Shell Lab [Updated 7/28/03] (README, Writeup, Release Notes, Self-Study Handout)

Students implement their own simple Unix shell program with job control, including the ctrl-c and ctrl-z keystrokes, fg, bg, and jobs commands. This is the students’ first introduction to application level concurrency, and gives them a clear idea of Unix process control, signals, and signal handling.

前言

本篇博客将会详细介绍 CSAPP 之 ShellLab 的完成过程，实现一个简易（lou）的 shell。tsh 拥有以下功能：

可以执行外部程序
支持四个内建命令，名称和功能为：
- quit：退出终端
- jobs：列出所有后台作业
- bg <job>：继续在后台运行一个处于停止状态的后台作业，<job> 可以是 PID 或者 %JID 形式
- fg <job>：将一个处于运行或者停止状态的后台作业转移到前台继续运行
按下 ctrl + c 终止前台作业
按下 ctrl + z 停止前台作业

实验材料中已经写好了一些函数，只要求我们实现下列核心函数：

eval：解析并执行指令
builtin_cmd：识别并执行内建指令
do_bgfg：执行 fg 和 bg 指令
waitfg：阻塞终端直至前台任务完成
sigchld_handler：捕获 SIGCHLD 信号
sigint_handler：捕获 SIGINT 信号
sigtstp_handler：捕获 SIGTSTP 信号

理论知识检验

Q1：wait是等待子进程终止，然后父进程去收割？

Q2：kill是父进程去杀死子进程？

以上两个问题若回答yes，则说明很有必要再把书本或者slides学习一遍，此外 man wait / man kill 也会给出非常棒的手册（都推荐）。

信号处理函数

sigint_handler 和 sigtstp_handler

这两个函数的主要任务，是在收到 shell 传来的信号时，将这个信号“转发”给在 shell 中运行的进程。这个过程很好办——先用 fgpid 获取前台进程（为啥只有前台进程嘞？因为 SIGTSTP 和 SIGINT 信号是只发给前台进程的）的 pid，之后走 kill 调用，向这个子进程组发对应的信号。

/*
 * sigint_handler - The kernel sends a SIGINT to the shell whenver the
 *    user types ctrl-c at the keyboard.  Catch it and send it along
 *    to the foreground job.
 */
void sigint_handler(int sig) {
  int old_errno = errno;
  pid_t pid = fgpid(jobs);
  if (pid > 0) {
    kill(-pid, sig);
  }
  errno = old_errno;
}

/*
 * sigtstp_handler - The kernel sends a SIGTSTP to the shell whenever
 *     the user types ctrl-z at the keyboard. Catch it and suspend the
 *     foreground job by sending it a SIGTSTP.
 */
void sigtstp_handler(int sig) {
  int old_errno = errno;
  pid_t pid = fgpid(jobs);
  if (pid > 0) {
    kill(-pid, sig);
  }
  errno = old_errno;
}

Q3：为什么要 kill(-pid, sig) ?

如果 shell fork 出来的子进程，没有再 fork 它自己的子进程的话，填 “pid” 没有任何问题；但是，如果它 fork 了的话（shell 就有孙进程了），这时候子进程和孙进程的 pid 是不一样的。填正的 pid，只能保证子进程能被结束；但是孙进程么……就没那么幸运了——它会“丧父”（变成孤儿进程），直到操作系统“收养”它。

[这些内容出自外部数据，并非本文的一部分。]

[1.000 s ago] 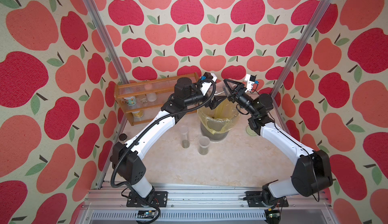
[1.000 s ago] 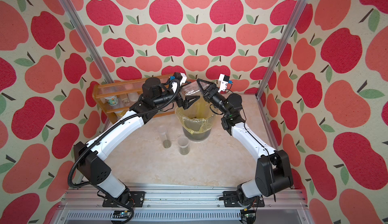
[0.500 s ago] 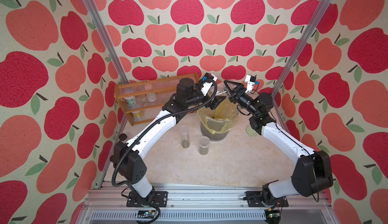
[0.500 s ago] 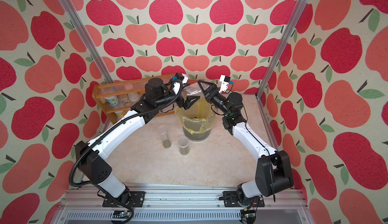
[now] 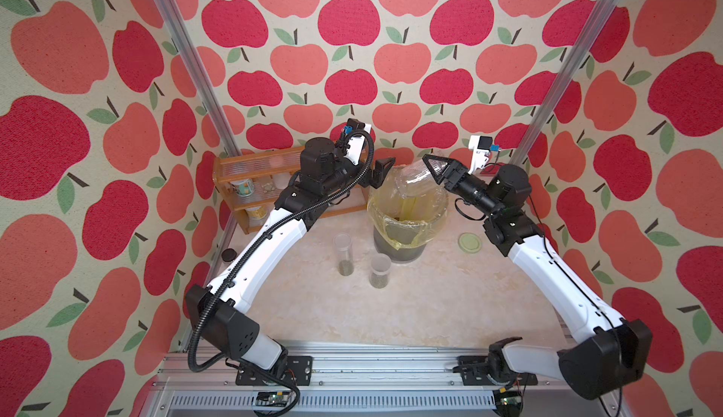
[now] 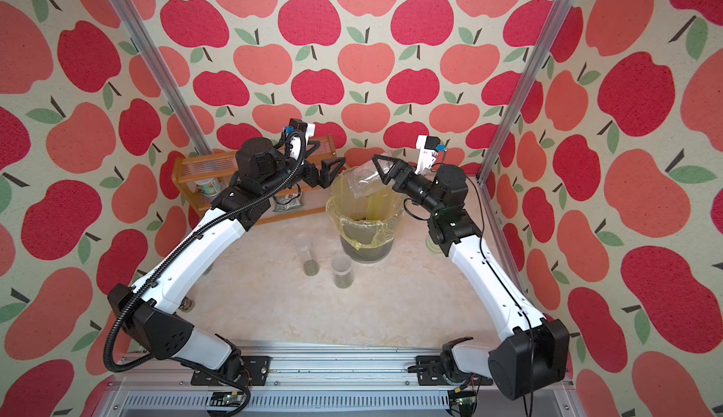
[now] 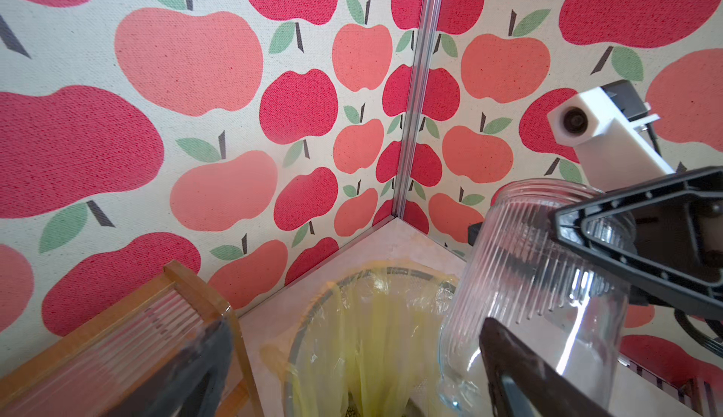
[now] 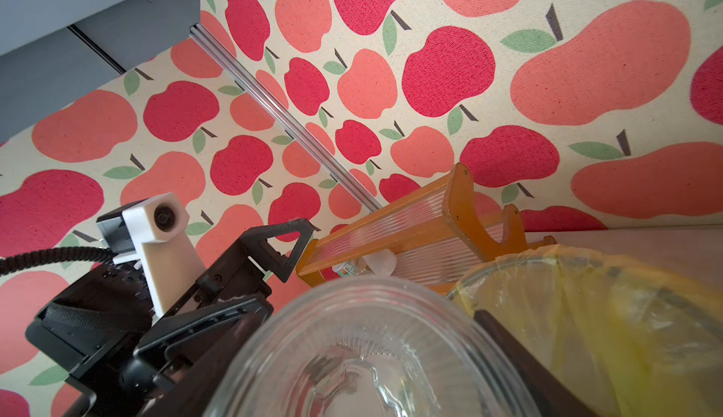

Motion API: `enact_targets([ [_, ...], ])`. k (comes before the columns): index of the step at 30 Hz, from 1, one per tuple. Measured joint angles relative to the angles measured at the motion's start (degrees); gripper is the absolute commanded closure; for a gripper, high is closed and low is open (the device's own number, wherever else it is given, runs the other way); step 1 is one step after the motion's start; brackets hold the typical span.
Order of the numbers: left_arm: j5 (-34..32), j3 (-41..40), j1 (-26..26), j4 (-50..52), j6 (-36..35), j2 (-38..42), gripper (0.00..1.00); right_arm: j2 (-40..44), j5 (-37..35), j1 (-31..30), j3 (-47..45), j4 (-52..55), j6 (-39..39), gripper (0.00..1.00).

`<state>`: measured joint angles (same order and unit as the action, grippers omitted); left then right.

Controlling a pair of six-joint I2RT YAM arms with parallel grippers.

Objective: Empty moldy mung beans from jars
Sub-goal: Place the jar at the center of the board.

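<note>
Left wrist view: ribbed jar [image 7: 540,290] tipped mouth-down over the bin [image 5: 399,249].
My right gripper [image 5: 432,174] pinched it, left gripper [image 5: 381,168] spread alongside. It looked empty; I judged a steeper tilt inside the liner [image 7: 375,329] wise. Beans [image 5: 345,267] sat in two standing jars [image 5: 380,274].
</note>
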<state>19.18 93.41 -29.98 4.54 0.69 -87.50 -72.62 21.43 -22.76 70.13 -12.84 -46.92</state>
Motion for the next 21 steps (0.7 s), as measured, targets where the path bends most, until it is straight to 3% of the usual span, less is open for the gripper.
enact_targets([
  [9,0.15,-1.29,0.0,0.09,0.11,0.15,0.0,5.25,-7.87,0.63,2.08,15.43,13.49,0.5],
  [13,2.21,-3.19,-0.92,1.33,-1.73,2.89,0.0,7.89,-9.01,3.5,1.4,17.62,15.28,0.51],
  [21,2.62,-3.72,-7.91,6.67,-9.01,12.33,0.0,12.24,-10.27,10.14,-1.84,18.95,15.37,0.53],
])
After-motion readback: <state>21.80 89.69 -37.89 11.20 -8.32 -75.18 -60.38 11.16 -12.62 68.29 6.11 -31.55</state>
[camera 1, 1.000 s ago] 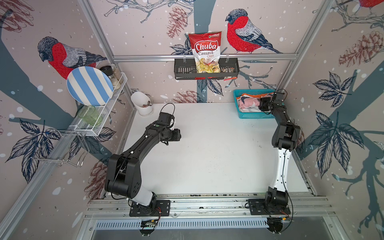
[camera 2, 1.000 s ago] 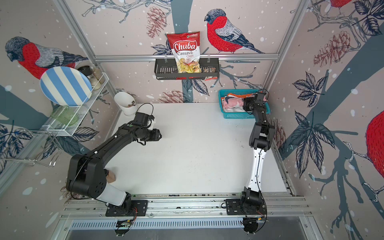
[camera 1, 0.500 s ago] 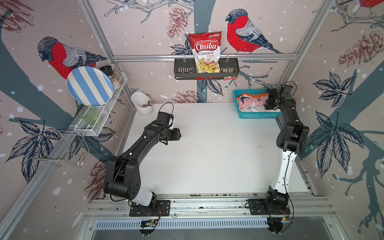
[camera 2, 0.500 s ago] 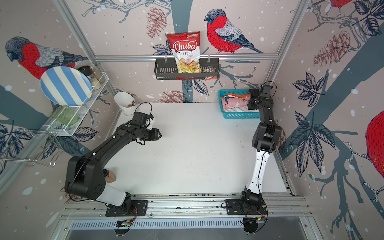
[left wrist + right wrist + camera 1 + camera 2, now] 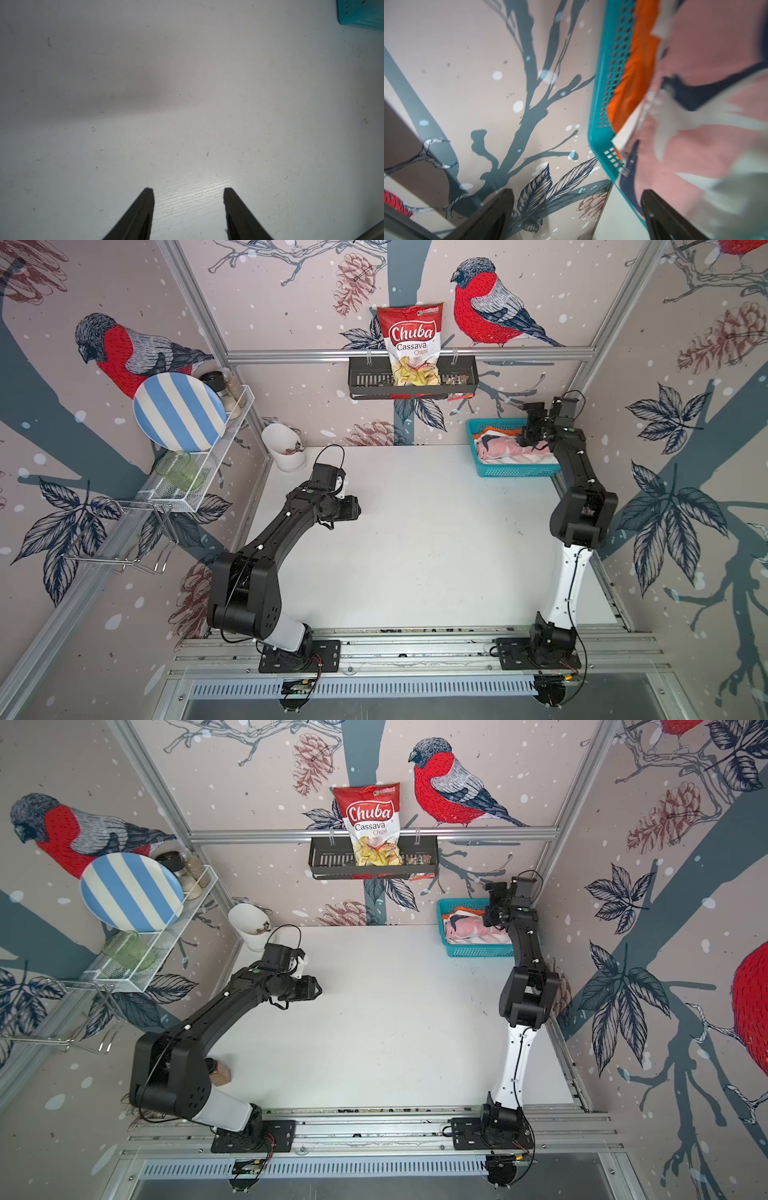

这里可以看出 kill 只是 send a signal to a process，并不一定是发送SIGKILL。

扩展：SIGKILL 无法被忽略或组织。

Q4：handler 中是否需要阻塞信号的接收？

有隐式阻塞机制，无须显式调用 sigprocmask 。

扩展：根据 G2 需要在handler入口和离开时暂存并恢复 errno。

根据 G1，实际上不能应该是用Standard I/O函数，如printf，但既然 sigquit_handler 中使用 printf，那就默认我们也能用吧。

sigchld_handler

阅读代码注释，有2点要求需要注意：

or stops because it received a SIGSTOP or SIGTSTP signal
but doesn’t wait for any other currently running children to terminate.

可以 man waitpid，里面有些好东西：

All of these system calls are used to wait for state changes in a child of the calling process, and obtain information about the child whose state has changed. A state change is considered to be: the child terminated; the child was stopped by a signal; or the child was resumed by a signal.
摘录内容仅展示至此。